▸ DESCRIPTION OF THE TASK
Reproduce exactly the lines below, from the first through the one containing "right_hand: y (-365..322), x", and nothing more.

* * * * *

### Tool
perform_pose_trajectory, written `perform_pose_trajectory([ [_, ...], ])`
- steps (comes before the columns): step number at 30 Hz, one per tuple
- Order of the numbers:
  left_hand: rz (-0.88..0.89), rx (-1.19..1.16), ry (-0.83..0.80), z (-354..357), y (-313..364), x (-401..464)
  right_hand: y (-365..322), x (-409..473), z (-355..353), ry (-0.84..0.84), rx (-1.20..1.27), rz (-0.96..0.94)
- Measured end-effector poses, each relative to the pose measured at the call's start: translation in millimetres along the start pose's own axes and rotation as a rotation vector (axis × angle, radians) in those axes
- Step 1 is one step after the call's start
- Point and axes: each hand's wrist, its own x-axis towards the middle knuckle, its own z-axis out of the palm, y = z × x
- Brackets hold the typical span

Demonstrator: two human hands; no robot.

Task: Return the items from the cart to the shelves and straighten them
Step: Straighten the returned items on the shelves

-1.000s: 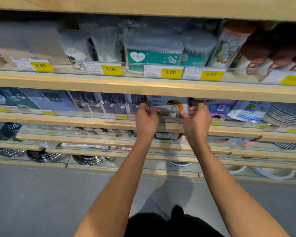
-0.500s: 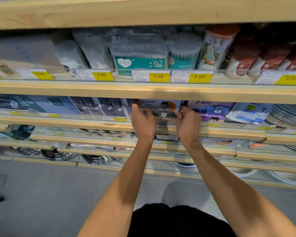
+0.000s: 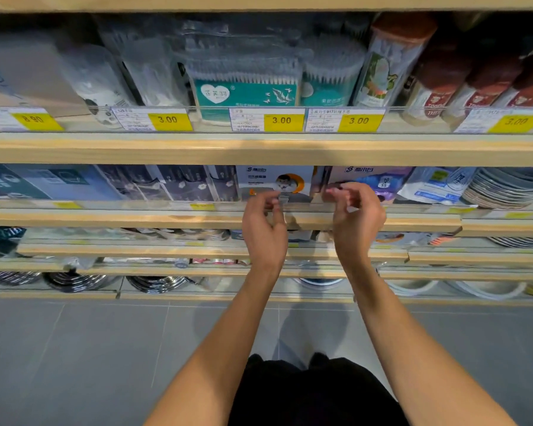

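While the wooden shelving (image 3: 259,150) fills the view in stepped tiers, its second tier holds a row of flat packs standing upright, printed faces outward, behind a low clear lip. The white pack with an orange circle (image 3: 274,182) stands there with its long axis vertical, squarely facing the aisle, touching the dark packs (image 3: 179,184) on its left; a narrow gap separates it from the purple pack (image 3: 370,179) on its right. The left hand (image 3: 266,232) hovers just in front of the lip, fingers loosely curled, holding nothing. The right hand (image 3: 356,216) is likewise relaxed and free of the packs, fingertips near the purple pack's lower corner. Above, cotton swab boxes (image 3: 246,87) sit behind yellow 3.00 price tags (image 3: 282,120). Grey floor tiles (image 3: 74,358) lie open behind the forearms.
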Motion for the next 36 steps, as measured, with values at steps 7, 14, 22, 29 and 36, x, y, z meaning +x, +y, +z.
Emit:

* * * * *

▸ SOLUTION FOR THIS PROBLEM
### Tool
perform_pose_trajectory, written `perform_pose_trajectory([ [_, ...], ])`
- steps (comes before the columns): step number at 30 Hz, one per tuple
- Order of the numbers:
  left_hand: rz (-0.88..0.89), rx (-1.19..1.16), ry (-0.83..0.80), z (-354..357), y (-313..364), x (-401..464)
  right_hand: y (-365..322), x (-409..473), z (-355..353), ry (-0.84..0.84), rx (-1.20..1.27), rz (-0.96..0.94)

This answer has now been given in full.